I've found in the course of trying to add support for hotplug properly
to the blk2scsa driver, that some changes to the API were necessary.
While here, I made some other aesthetic changes which are easy to do
now, but would require more annoying casework later.
A full updated spec is attached.
The main differences here relative to the first spec are:
* b2s_hba renamed to b2s_nexus
* b2s_target renamed to b2s_leaf
* structure passed for nexus allocation, instead of array of pointers
* request entry point associated with nexus structure instead of leaf
* addition of target and lun members to request structure
* support for non-zero lun numbers (multiple luns per target)
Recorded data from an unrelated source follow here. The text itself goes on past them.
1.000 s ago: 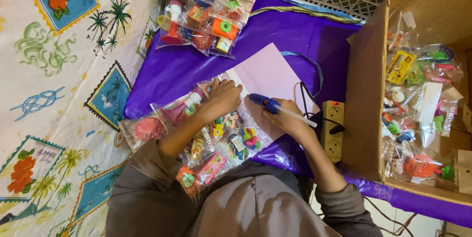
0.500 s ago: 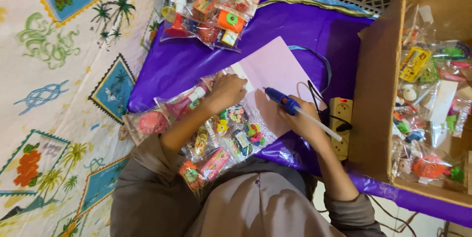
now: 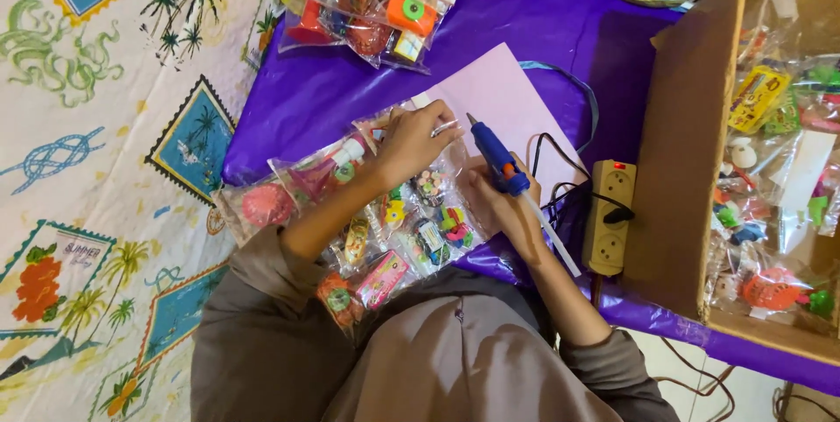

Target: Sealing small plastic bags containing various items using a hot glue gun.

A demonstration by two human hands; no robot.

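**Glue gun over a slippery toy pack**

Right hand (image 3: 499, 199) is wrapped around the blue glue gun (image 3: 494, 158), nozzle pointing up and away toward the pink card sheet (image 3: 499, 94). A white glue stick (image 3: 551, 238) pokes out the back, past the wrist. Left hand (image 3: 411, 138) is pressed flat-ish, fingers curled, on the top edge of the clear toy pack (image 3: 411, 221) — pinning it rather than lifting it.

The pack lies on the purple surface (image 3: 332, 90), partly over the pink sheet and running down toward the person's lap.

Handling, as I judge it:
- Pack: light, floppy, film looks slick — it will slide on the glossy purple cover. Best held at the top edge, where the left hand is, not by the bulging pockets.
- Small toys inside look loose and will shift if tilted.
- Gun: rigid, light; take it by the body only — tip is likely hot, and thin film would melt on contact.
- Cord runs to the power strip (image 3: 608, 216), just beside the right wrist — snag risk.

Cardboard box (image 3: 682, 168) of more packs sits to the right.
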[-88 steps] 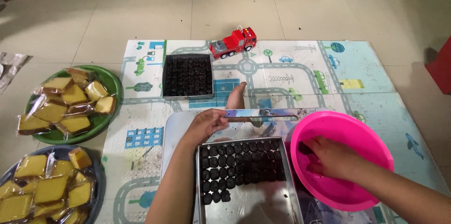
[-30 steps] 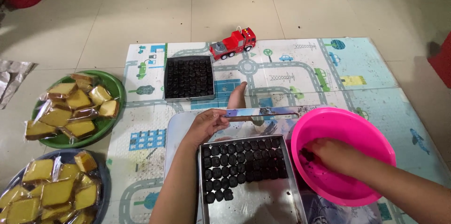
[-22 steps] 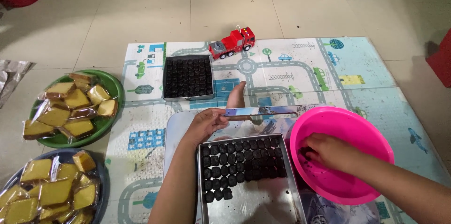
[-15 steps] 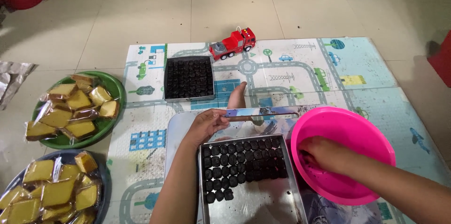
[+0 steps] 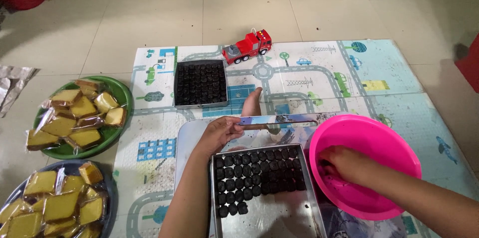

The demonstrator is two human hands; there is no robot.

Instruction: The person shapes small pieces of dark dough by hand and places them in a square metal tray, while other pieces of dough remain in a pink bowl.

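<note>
Pink bowl [image 5: 369, 140] holds curled right hand [image 5: 344, 163]; left hand [image 5: 219, 133] grips ruler [image 5: 284, 119].

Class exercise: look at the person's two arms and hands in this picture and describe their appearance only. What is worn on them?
Nothing is worn. The left hand and right hand are bare, with no gloves, rings, watch or bracelets visible. Both forearms are bare as far as the frame shows; no sleeve comes into view.

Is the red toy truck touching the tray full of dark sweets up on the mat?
Apart. In the head view, the red toy truck sits past the full tray's far right corner, with a strip of play mat showing between them.
</note>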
* inquiry data now handled via separate request command, rather than at
registration
* no separate allocation/deallocation for leaf structure, done by leaf
attach/detach automatically (possibly deferred for hotplug safety).
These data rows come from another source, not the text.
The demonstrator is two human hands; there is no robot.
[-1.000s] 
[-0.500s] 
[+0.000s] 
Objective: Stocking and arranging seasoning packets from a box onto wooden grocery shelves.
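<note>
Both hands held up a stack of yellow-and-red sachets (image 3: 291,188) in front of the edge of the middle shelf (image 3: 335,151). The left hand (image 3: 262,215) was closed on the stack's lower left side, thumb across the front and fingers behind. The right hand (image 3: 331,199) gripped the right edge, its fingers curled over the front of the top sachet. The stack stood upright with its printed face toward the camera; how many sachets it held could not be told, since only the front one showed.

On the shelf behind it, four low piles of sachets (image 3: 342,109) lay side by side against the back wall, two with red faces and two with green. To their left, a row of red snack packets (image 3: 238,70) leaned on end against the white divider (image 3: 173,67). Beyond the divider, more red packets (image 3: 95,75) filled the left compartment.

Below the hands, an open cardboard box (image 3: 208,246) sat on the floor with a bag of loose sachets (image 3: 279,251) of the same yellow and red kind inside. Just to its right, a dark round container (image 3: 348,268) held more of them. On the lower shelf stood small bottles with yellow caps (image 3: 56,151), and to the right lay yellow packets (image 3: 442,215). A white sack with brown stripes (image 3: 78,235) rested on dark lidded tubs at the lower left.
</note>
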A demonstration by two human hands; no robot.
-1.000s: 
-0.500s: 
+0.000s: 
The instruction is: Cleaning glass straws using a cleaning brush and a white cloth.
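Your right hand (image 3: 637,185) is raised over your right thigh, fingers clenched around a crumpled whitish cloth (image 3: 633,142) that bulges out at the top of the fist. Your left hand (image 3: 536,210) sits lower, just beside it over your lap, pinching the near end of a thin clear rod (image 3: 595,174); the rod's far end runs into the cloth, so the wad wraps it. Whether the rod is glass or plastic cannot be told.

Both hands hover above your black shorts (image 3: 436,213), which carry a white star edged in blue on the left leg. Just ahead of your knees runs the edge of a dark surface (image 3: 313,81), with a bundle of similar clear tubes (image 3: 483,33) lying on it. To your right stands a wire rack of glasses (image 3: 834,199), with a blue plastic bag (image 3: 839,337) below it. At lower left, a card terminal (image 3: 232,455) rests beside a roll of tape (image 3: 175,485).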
I'm extending the case timer another week to allow for the extra review
required. Sorry, for the late changes, but thanks!
Generic Block Device to SCSA Translation Layer
Functional Specification
Garrett D'Amore (gdamore at sun.com)
Nov 27, 2007
CHAPTER 1: Introduction
There are an ever growing number of digital memory formats, as well as
other kinds of storage media in the market today. Historically, Solaris
has had only limited support for most of them, when connected through a
USB or IEEE 1394 media reader.
Modern laptops and mobile computing devices are now shipping with slots
for these readers that are not connected via USB interfaces. Solaris needs
needs to provide support for media in these slots in a manner similar to
how they are presented via USB.
Writing a full block device driver is one possible way, but, unfortunately,
it also means implementing a number of components besides the block
driver itself, as various userland components exist (such as libsmedia)
which only know how to talk to certain block devices.
The sd(7d) device driver is the most common mass storage block driver, and
it is also how most removable media is presented to the system. Therefore,
it already has most of the hooks necessary to support userland volume
management, format and VTOC management, etc.
Unfortunately, sd(7d) expects to be able to talk to a SCSI disk. Busses
such as USB and IEEE1394 often present mass storage using some subset of
the SCSI command set, so combined with thin translation layers such as
scsa1394 or scsa2usb, it is possible to emulate a SCSI bus sufficiently
that these mass storage devices are usable with sd(7d).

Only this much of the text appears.